Non è in discussione la buona volontà dei connazionali
Antena White Opera, è sul risultato finale che è opportuno fare alcune considerazioni.
Giunti al secondo capitolo discografico con
“Ouroboros”, il trio ora formato da
Davide Piombino, Lorenzo Armagno e
Paola Criscione ha dalla sua un’ottima conoscenza delle fonti -
Dream Theater in primis - ma ancora qualche difficoltà nel personalizzarle e nell’amalgamarle, forse anche a causa di una produzione non sempre impeccabile (la voce spesso suona “scollata” dal resto degli strumenti, così come la sezione ritmica e le tastiere, a tratti troppo “digital”).

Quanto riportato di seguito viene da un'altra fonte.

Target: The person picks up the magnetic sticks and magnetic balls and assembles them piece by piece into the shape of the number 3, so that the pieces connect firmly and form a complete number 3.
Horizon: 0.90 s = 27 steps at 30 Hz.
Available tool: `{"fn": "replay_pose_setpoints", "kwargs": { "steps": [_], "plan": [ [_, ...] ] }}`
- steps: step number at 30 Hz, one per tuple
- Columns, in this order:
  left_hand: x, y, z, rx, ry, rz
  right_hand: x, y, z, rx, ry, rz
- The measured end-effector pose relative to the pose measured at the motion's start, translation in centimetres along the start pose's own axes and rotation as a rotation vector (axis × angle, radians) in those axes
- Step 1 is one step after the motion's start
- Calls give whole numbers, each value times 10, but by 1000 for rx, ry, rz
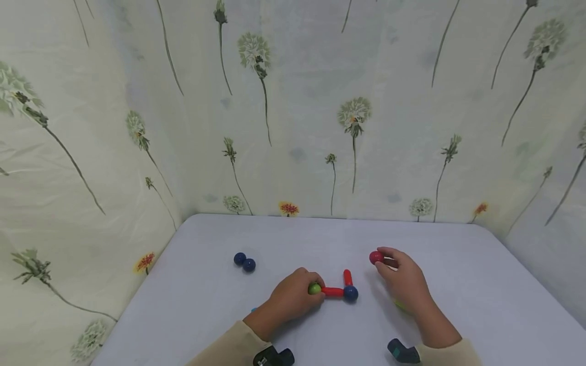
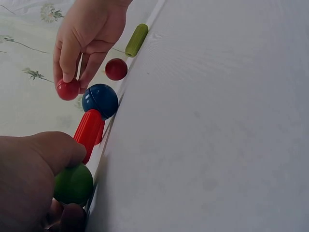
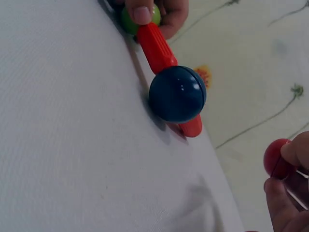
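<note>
My left hand [image 1: 295, 296] grips a green ball [image 1: 314, 288] with thumb and fingers. From that ball a red ribbed rod [image 1: 332, 292] runs to a blue ball [image 1: 350, 293], and a second red rod [image 1: 348, 277] extends from the blue ball away from me. To the right, my right hand [image 1: 406, 282] pinches a red ball [image 1: 376, 257] between thumb and fingertips, above the table and apart from the joined pieces. Seen in the left wrist view, another red ball [image 2: 116, 69] lies close to a yellow-green rod [image 2: 137, 40].
Two dark blue balls [image 1: 244, 262] sit together at the back left of the white table [image 1: 192, 300]. A small light-blue piece [image 1: 254, 309] is mostly hidden behind my left wrist. Flower-printed cloth [image 1: 297, 101] hangs behind the table.
</note>
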<state>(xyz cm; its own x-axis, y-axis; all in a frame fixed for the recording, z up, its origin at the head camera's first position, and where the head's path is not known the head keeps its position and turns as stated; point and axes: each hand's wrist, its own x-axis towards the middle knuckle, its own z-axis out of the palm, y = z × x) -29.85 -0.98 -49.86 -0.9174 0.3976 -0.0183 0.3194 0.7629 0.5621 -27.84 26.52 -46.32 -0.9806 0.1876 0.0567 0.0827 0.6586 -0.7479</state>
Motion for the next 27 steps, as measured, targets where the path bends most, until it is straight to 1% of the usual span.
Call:
{"fn": "replay_pose_setpoints", "kwargs": {
  "steps": [5, 8, 11, 15, 21, 25, 27],
  "plan": [
    [0, 0, 2, 1, -3, 11, 4, -5, 10, -17, -21, -69],
    [-1, 0, 1, 5, -2, 6, 10, -9, 18, -8, -39, -86],
    [-1, 0, 0, 6, -3, 0, 15, -14, 28, 19, -66, -53],
    [1, 1, -1, 6, -3, -3, 21, -17, 38, 76, -100, 15],
    [0, 2, 1, -3, -15, -14, 24, -8, 48, 159, -132, 125],
    [-1, 4, 0, 8, -9, -6, 25, -1, 52, 159, -128, 115],
    [-2, 6, -2, 31, -10, -1, 27, 0, 53, 155, -125, 102]
  ]
}}
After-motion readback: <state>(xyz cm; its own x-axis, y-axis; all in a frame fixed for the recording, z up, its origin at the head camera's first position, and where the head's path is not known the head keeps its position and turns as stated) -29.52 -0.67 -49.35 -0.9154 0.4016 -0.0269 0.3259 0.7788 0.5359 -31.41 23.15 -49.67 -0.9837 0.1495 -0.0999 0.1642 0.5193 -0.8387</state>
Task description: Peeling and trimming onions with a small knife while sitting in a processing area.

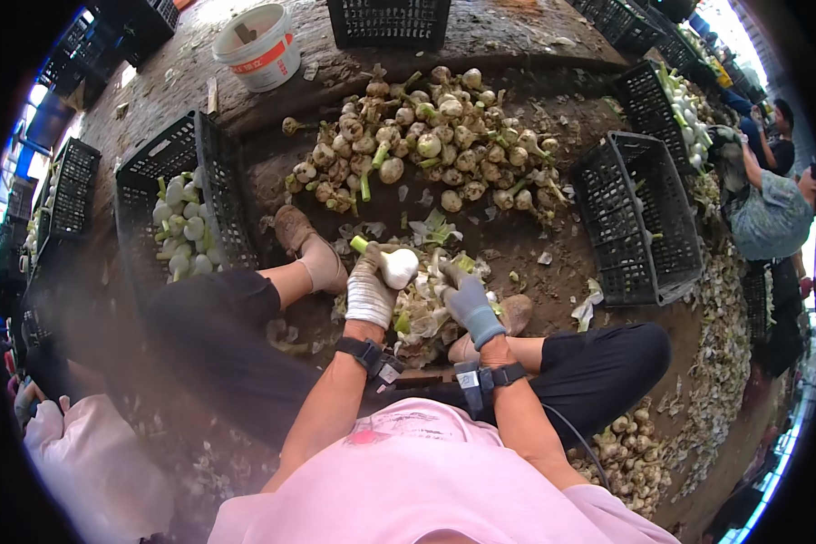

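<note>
My left hand (pixel 370 289), in a white knit glove with soiled fingers, grips a peeled white garlic bulb (pixel 400 268). A short green stem (pixel 359 243) sticks out past the thumb side. To its right is my right hand (pixel 472 302), in a grey-blue glove, a little apart from the bulb. Its fingertips are over loose peel, and whether they pinch anything is unclear. Below and between both hands lies a heap of garlic skins (pixel 418 316). Beyond them spreads a large pile of unpeeled, soil-stained garlic bulbs (pixel 442 136).
A black plastic crate (pixel 228 197) at left holds peeled bulbs. At right stands another black crate (pixel 615 224) with a few bulbs. A white bucket (pixel 262 64) and a crate (pixel 389 24) stand beyond the pile. Other people (pixel 775 211) sit at far right. More garlic (pixel 625 455) lies behind my right knee.
</note>
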Demonstrator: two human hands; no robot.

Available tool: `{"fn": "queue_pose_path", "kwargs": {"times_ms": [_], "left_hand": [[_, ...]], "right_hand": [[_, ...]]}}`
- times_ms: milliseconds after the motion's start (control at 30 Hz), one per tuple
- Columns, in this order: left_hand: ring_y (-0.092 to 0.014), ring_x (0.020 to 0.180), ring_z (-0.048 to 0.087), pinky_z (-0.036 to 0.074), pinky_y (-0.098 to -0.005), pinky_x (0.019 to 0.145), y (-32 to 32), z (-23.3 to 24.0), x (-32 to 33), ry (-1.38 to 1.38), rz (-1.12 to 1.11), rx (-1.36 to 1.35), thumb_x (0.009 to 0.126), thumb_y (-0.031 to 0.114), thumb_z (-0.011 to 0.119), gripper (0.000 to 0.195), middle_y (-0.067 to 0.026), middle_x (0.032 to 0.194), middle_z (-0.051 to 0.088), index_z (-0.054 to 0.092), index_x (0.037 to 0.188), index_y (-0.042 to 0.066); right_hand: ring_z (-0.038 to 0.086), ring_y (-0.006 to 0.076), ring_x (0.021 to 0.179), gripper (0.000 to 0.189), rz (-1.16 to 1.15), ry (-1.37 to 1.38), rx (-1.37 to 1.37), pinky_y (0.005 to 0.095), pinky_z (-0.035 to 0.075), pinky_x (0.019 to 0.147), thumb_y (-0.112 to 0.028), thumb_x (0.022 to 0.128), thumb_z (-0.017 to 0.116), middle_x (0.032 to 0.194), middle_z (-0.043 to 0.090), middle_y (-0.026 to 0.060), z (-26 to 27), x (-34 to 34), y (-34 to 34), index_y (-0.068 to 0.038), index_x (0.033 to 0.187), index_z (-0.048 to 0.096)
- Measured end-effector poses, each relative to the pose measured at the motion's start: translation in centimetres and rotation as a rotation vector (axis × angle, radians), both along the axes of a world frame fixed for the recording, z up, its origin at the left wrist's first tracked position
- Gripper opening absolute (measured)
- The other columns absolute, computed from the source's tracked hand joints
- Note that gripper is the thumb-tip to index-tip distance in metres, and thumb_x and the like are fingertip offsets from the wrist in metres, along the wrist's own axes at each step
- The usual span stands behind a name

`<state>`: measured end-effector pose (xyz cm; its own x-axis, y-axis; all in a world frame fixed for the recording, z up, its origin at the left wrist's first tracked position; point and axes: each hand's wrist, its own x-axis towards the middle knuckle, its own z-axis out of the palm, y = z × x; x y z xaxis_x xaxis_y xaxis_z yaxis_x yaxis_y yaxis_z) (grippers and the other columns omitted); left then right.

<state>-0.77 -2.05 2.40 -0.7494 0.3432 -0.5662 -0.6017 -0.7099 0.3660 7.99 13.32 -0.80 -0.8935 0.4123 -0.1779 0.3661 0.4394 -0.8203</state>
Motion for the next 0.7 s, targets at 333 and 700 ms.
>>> {"fn": "queue_pose_path", "kwargs": {"times_ms": [333, 700], "left_hand": [[-0.021, 0.099, 0.055, 0.045, -0.0333, 0.083, -8.5, 11.1, -8.3, 0.584, 0.786, -0.296, 0.089, 0.046, 0.041, 0.049, -0.011, 0.106, 0.057, 0.047, 0.116, 0.005], [-0.019, 0.067, 0.059, 0.049, -0.0319, 0.051, 2.5, 0.5, -2.1, -0.028, -0.16, -0.505, 0.082, 0.021, 0.057, 0.021, -0.0085, 0.078, 0.059, 0.055, 0.092, 0.003]], "right_hand": [[0.063, 0.0273, 0.073, 0.019, -0.467, 0.024, -0.208, 0.0299, 0.047, 0.07, -0.013, 0.07, 0.055, 0.079, 0.065, 0.0147, -6.9, -3.0, 9.8, -0.007, 0.083, 0.067], [0.059, 0.0319, 0.096, 0.045, 0.244, -0.72, 0.538, 0.0423, 0.047, 0.078, -0.031, 0.076, 0.057, 0.107, 0.059, 0.0154, -4.9, -16.4, 8.5, -0.018, 0.118, 0.049]]}}
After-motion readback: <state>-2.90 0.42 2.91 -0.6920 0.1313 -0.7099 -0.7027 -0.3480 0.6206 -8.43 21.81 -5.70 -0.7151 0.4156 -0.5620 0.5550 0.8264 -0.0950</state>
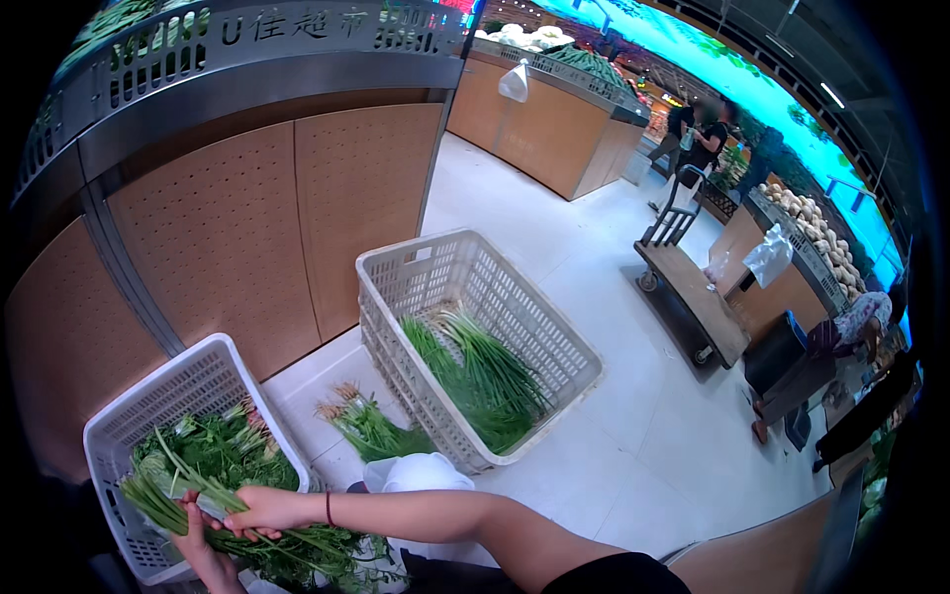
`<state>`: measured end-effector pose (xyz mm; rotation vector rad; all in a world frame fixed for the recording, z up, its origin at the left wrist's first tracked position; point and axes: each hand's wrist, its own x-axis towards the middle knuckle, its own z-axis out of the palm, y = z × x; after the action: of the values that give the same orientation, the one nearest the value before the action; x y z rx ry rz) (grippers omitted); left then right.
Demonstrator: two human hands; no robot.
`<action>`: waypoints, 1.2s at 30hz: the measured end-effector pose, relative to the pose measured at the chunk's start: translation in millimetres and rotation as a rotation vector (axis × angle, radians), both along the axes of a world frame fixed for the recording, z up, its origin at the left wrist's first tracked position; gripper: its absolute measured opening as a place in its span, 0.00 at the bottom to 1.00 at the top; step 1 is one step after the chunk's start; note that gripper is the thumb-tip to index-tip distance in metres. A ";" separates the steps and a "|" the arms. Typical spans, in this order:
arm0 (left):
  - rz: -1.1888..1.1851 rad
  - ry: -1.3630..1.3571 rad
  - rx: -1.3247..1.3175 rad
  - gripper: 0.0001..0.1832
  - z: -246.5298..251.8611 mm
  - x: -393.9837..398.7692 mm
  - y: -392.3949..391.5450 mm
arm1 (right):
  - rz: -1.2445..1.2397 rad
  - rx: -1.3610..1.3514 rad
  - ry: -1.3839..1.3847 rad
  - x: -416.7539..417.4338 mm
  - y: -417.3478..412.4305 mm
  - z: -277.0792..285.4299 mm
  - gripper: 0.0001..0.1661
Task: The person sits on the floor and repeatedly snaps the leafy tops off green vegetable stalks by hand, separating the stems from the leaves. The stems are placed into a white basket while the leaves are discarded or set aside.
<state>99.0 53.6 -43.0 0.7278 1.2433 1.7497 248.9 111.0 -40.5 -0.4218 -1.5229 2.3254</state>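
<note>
A bunch of long-stemmed leafy greens [152, 505] lies across both my hands, its feathery leaves trailing to the lower right. My left hand [199, 542] grips the stems from below. Just beside it, my right hand [263, 511], with a dark red band at the wrist, closes on the stems too. Both hands are over the near edge of a white plastic crate [226, 356] that holds more leafy greens [215, 453]. Another bunch with roots [371, 427] rests on the floor between this crate and a larger grey-white crate [475, 249], inside which lie green onions [497, 364] and feathery greens.
A wood-panelled produce stand [215, 223] rises behind the crates. A flatbed cart [694, 301] stands on the tiled floor to the right. One person [809, 364] bends beside a dark bin [775, 353]; others stand farther back. Another stand [534, 134] is at the top.
</note>
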 end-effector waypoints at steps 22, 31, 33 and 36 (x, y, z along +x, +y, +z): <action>0.099 0.014 0.009 0.16 18.3 24.8 -1.8 | -0.056 0.071 -0.121 15.5 4.7 10.4 0.15; -0.115 0.162 -0.052 0.13 25.8 29.0 -12.7 | 0.018 0.185 -0.102 21.6 7.1 10.0 0.17; -0.092 0.150 -0.057 0.14 28.0 32.0 -12.2 | 0.007 0.126 -0.083 21.2 5.8 8.6 0.18; -0.110 0.145 -0.071 0.15 28.9 32.7 -12.2 | 0.062 0.160 -0.046 20.8 7.2 8.4 0.16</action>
<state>131.7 41.3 -14.0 0.8774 1.3291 1.5785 269.7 118.2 -32.1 -0.3950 -1.7516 2.2318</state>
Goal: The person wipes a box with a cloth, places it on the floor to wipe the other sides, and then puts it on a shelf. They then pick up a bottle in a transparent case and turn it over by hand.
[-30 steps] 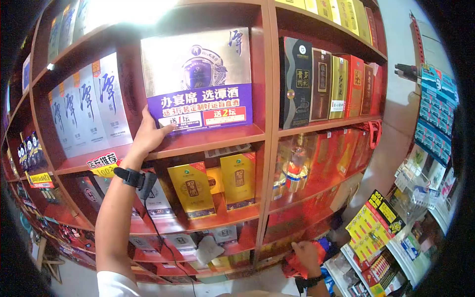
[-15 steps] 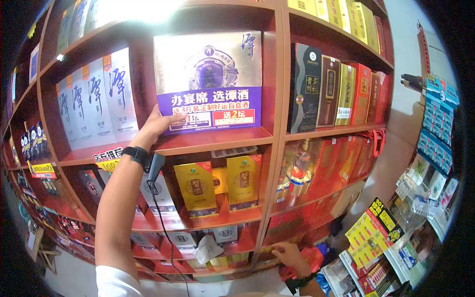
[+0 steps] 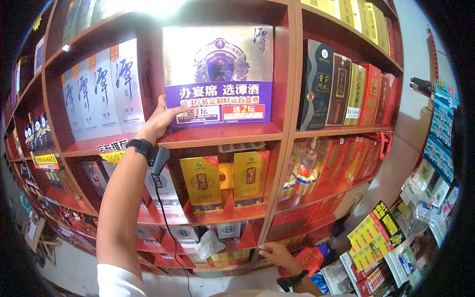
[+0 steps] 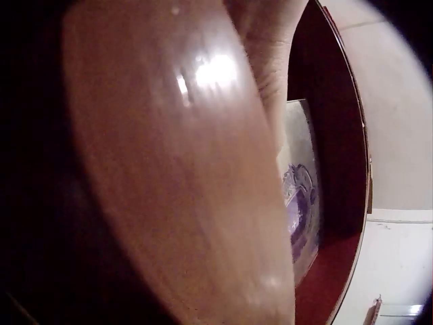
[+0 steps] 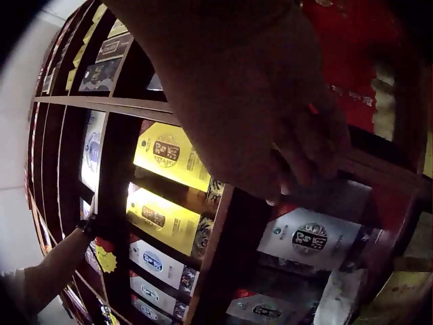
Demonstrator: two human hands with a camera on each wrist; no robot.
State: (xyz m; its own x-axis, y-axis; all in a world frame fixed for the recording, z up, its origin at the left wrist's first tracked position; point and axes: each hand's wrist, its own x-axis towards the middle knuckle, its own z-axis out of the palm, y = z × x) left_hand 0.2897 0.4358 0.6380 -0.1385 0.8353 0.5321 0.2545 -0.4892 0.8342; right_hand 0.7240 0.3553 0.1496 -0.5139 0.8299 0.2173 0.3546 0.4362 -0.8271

Ci sono buoni arrangiamenti sinfonici/apocalittici (
“Obsidian”, la titletrack), omaggi piuttosto evidenti al sopraccitato quintetto di New York (
“Pile Of Boulders”, “Infinite Labryrinth”), concessioni più moderne e cinematografiche (l’ottima
“Carnage” sa di
Haken e
Periphery), alcune inaspettate deviazioni (
“Life Expectancy”, con il pianoforte in evidenza, rievoca
Michael Nyman e
Philip Glass) e una prevedibile incursione in territori tipicamente
female-fronted (la conclusiva
“It Ends Like Everything Starts”, che strizza l’occhio a
Within Temptation ed
Evanescence).
Ma raramente scorre tutto liscio (penso in particolare a
“Descent” e
“The Great Wall”), e il continuo alternarsi di atmosfere fragorose e momenti più rarefatti alla lunga stanca, appesantendo un concept che
“vi accompagnerà alla scoperta dell'infinito e dell'eternità che regna sopra ogni cosa” non senza difficoltà.
Voto all’ambizione e alla determinazione, oltre che d’incoraggiamento.